Ne kadar iyi çalışmalar yaparsanız yapın ne çapta bir oyun kurgusu hazırlamış olursanız olun eğer uygulayıcı oyuncunuz daha 3’üncü dakikada “Beni değiştirin” diyor 5’nci dakikada kenara alınıyorsa sudan çıkmış balığa dönüverir bütün futbolcularınız. Galatasaray’da olan buydu işte… Sneijder sakatlanıp çıkınca bütün silahlar sustu. Podolski’nin direkten dönen şutunu saymazsak Başakşehir skoru 2-0 yapana kadar sarı-kırmızılı ekibin tek bir tehlikeli atağını izleme imkanı bulamadık. Buna karşılık Avcı’nın talebeleri attıklarından daha fazlasını kaçırdılar.
Muslera’nın parmak kırıklığı sebebiyle kalede yer alan Cenk Gönen, çok sayıda şanssızlıkla karşılaştı. Başakşehir’in attığı ilk gol ofsayt pozisyonundaydı. Bırakın tartışmayı ofsayta örnek diye gösterilebilecek net bir pozisyon olarak dikkat çekti. Cenk’in parmaklarıyla şöyle bir dokunduğu top Mustafa Pektemek’in kafasından fileleri buldu. İkinci golde yine Mustafa Pektemek’in ölü yaprak tabiri ile adlandırılan vuruşunda Galatasaraylı savunma oyuncusuna da çarpmasıyla hızlanıp çok iyi yükselen top Cenk’i çaresiz bıraktı. Cenk için şanssızdı dedik işte şanssızlıklarından bir başkası da Ahmet Çalık’la ilk defa oynuyor olmasıydı. Semih’i biraz tanıyor olabilir ama Çalık ve tarzı onun için yabancıydı. Bu sebepten hava toplarında da yardımsız kaldı.
Galatasaray’ın tamamen olmasa da dağınık göründüğü ilk yarıda hep ayakta kalan isim Bruma oldu. Tek şut atan isim de Podolski idi. Bu iki önemli yıldıza diğer arkadaşları yeterince katkıda bulunamadılar. Geriden top alamadığı için neredeyse kendi alanından kaptığı ile atak yapmaya çalışan Bruma’nın tehlikeli olduğunu gören Abdullah Avcı hemen markajcı sayısını ikiye çıkardı. Böylece Bruma ikilij kıskaca alındı ama yine de onlardan kurtulmayı bildi. Ancak çalım ve adam geçme yeteneği iyi olmasına rağmen vuruş yüzdesindeki düşüklük skor değiştirme verimini düşürdü.
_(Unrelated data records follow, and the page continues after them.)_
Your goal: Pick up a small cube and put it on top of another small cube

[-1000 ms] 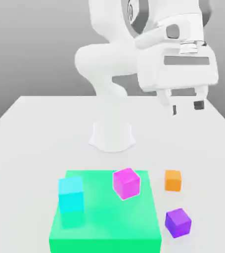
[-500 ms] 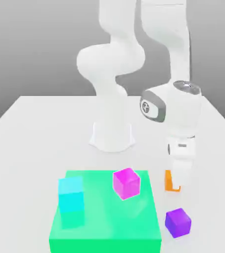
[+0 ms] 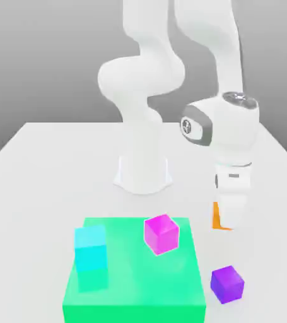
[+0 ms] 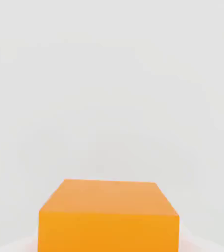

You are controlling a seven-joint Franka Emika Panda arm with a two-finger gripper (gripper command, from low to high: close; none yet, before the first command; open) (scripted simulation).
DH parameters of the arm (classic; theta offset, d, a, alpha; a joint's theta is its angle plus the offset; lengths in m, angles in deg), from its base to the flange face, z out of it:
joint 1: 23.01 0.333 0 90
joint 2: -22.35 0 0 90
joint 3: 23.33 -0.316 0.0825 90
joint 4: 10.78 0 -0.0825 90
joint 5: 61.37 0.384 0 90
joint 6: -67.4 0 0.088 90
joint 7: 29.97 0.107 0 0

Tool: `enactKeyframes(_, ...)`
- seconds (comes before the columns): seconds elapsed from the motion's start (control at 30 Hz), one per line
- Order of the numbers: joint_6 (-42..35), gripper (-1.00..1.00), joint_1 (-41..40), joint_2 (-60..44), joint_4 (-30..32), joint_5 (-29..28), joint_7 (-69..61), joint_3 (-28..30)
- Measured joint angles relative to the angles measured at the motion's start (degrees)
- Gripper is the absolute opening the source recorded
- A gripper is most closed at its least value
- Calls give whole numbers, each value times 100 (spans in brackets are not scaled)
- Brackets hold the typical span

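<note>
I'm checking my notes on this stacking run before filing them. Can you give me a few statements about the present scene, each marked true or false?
1. The gripper is shut on the orange cube. True.
2. The purple cube lies on the green platform. False: it sits on the white table, off the green platform toward the exterior view's right.
3. The magenta cube sits on the green platform. True.
4. The cyan block is stacked on the magenta cube. False: it stands apart, on the platform's side toward the exterior view's left.
5. The orange cube already rests on the purple cube. False: the two are apart.
</note>
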Motion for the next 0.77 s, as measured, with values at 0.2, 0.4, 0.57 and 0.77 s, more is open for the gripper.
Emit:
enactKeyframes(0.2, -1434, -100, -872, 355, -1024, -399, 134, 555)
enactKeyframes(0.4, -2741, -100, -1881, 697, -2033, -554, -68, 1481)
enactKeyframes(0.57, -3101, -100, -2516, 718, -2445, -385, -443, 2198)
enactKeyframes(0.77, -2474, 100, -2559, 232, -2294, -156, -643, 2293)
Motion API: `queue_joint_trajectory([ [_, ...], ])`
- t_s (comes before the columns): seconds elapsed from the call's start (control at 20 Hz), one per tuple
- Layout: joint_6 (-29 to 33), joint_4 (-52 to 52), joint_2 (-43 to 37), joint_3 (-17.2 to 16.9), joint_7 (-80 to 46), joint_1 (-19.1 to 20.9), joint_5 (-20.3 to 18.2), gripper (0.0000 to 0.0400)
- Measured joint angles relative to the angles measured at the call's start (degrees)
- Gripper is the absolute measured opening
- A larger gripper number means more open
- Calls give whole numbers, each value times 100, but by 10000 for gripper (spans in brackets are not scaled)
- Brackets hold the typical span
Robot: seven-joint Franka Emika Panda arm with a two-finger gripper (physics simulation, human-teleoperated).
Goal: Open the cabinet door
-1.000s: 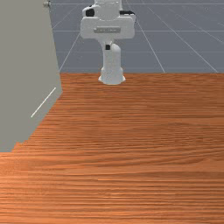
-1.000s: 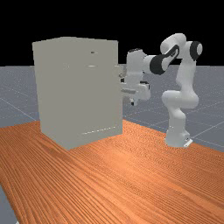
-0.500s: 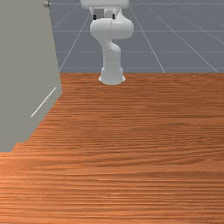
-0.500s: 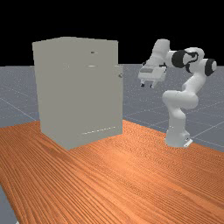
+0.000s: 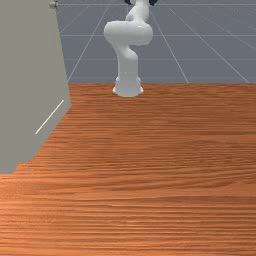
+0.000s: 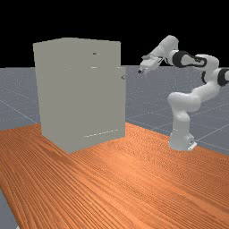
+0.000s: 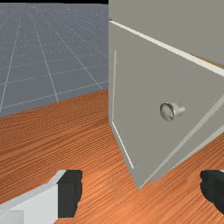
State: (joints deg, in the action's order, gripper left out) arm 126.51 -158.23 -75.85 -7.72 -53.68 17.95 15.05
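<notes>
The worktop (image 6: pixel 134 188) spreads under the boxy cabinet (image 6: pixel 80 94) at the far view's left, a pale-lined grey floor (image 6: pixel 18 98) beyond. Since half a second ago the claw (image 6: pixel 141 70) has risen and tilted from hanging down to slanting toward the cabinet, which hasn't moved; its fingers stand wide, apart from the door (image 7: pixel 140 87). That's flat, matt grey, with a round, shiny knob (image 7: pixel 167 112); the wood is streaky orange-brown, the arm (image 6: pixel 181 123) smooth white

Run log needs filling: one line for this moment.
task: open cabinet door | gripper: open, empty | knob: on door, ungripped | contact: none seen
</notes>
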Motion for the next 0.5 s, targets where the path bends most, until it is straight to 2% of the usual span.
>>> queue_joint_trajectory([
  [0.1, 198, 1, -178, -207, 109, 347, 304, 400],
  [0.2, 564, 20, -272, -416, 158, 494, 448, 400],
  [0.3, 1309, -6, -269, -595, 106, 528, 542, 400],
  [0.5, 2720, -271, -59, -729, -110, 549, 661, 400],
])
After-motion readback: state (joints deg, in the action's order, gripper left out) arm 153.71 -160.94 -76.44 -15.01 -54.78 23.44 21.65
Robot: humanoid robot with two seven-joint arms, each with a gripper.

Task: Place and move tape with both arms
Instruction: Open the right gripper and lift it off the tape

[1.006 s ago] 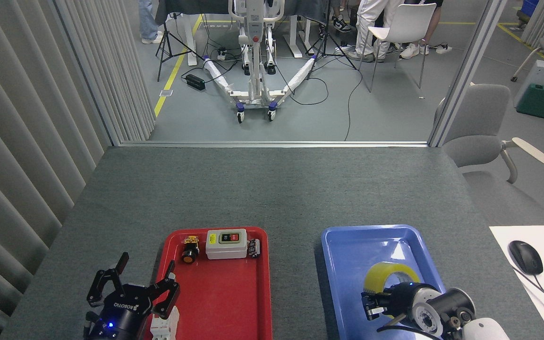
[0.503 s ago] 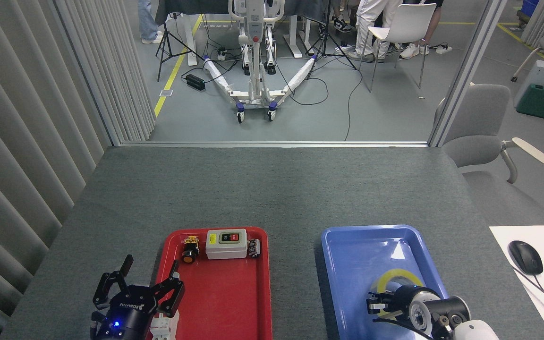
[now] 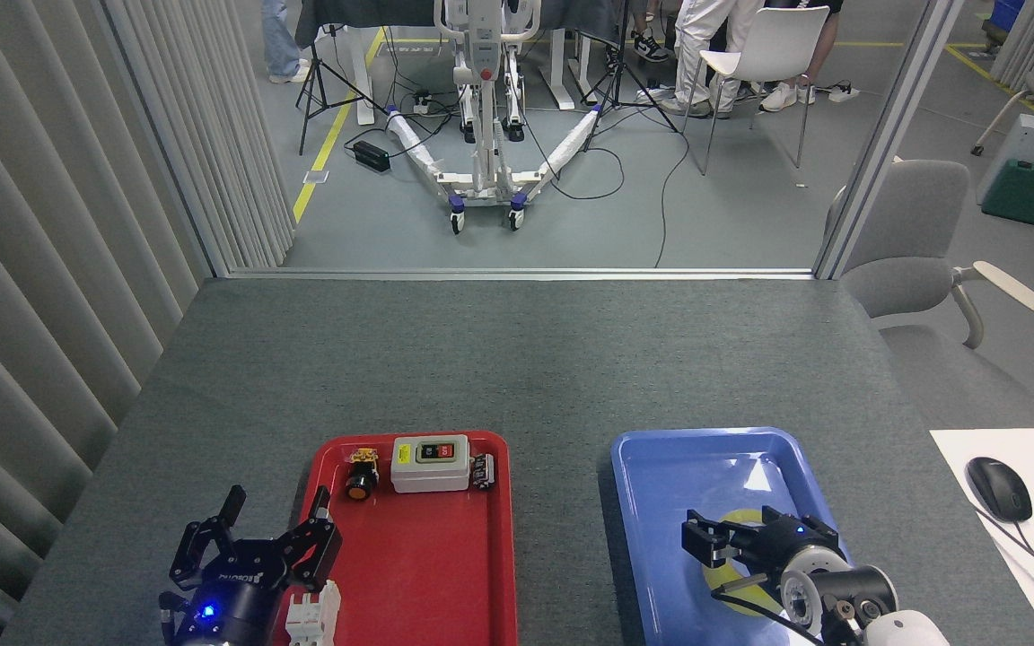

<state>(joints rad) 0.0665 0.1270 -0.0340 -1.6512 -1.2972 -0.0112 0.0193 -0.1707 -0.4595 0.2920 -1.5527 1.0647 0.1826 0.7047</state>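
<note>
Head view: tape has been let go flat in the blue tray, right gripper now spread open above it, so placing looks done.

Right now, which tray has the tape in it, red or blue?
The blue tray, on the right. The yellow tape lies in it under the right gripper. The red tray holds a switch box and small parts, no tape.

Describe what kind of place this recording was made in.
Most likely a robotics lab or test workspace: a grey work table holding a red tray of electrical switches, a wheeled equipment stand with floor cables behind, and yellow floor tape.
</note>
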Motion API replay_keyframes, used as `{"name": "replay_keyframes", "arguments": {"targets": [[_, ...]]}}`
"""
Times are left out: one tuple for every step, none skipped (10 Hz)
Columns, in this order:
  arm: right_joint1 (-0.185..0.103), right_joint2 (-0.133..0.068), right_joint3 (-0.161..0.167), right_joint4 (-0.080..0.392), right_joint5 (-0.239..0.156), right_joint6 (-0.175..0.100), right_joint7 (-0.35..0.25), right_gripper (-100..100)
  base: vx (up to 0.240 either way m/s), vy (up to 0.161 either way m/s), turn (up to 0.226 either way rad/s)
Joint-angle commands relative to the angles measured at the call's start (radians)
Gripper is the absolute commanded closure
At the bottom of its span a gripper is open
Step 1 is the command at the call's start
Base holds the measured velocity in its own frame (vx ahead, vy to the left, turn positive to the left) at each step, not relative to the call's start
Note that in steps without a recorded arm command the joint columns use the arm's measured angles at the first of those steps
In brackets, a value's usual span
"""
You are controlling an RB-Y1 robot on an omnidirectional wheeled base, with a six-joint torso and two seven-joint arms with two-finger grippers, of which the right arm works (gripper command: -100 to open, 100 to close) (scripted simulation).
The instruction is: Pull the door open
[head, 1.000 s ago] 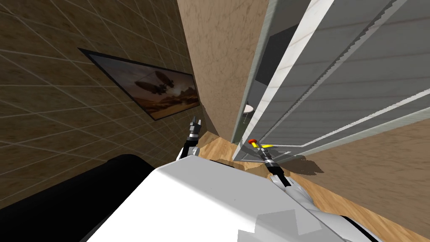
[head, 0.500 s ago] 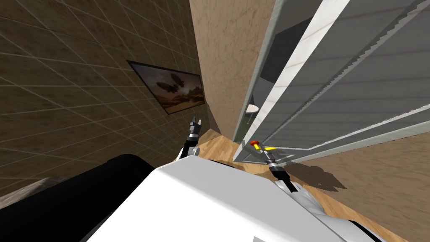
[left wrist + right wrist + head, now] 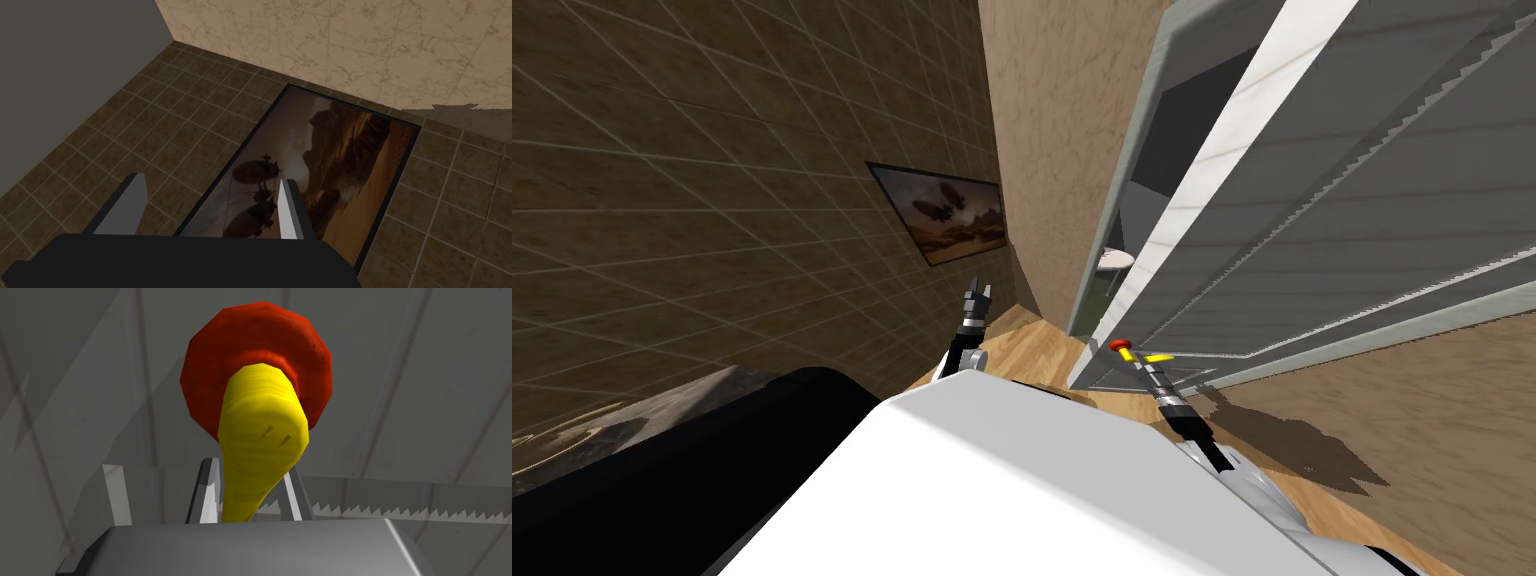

Sneijder’in ardından ikinci yarıda da Selçuk kenara alınınca orta sahada oyun kurma, plan geliştirme ve kurtaracak hamle yapma umutları suya düştü.
İkinci yarıda Galatasaray’da düzelen isimlerin başında yeni transfer Ahmet Çalık geliyordu. Biraz da Yasin Cztekin’de kıpırdama gördük. Buna rağmen en tehlikeli atak yine Başakşehir’den geldi. Kendi evinde Galatasaray’ı istediği kıvama sokan Abdullah Avcı’nın öğrencileri Doka ile net bir pozisyondan yararlanamadılar.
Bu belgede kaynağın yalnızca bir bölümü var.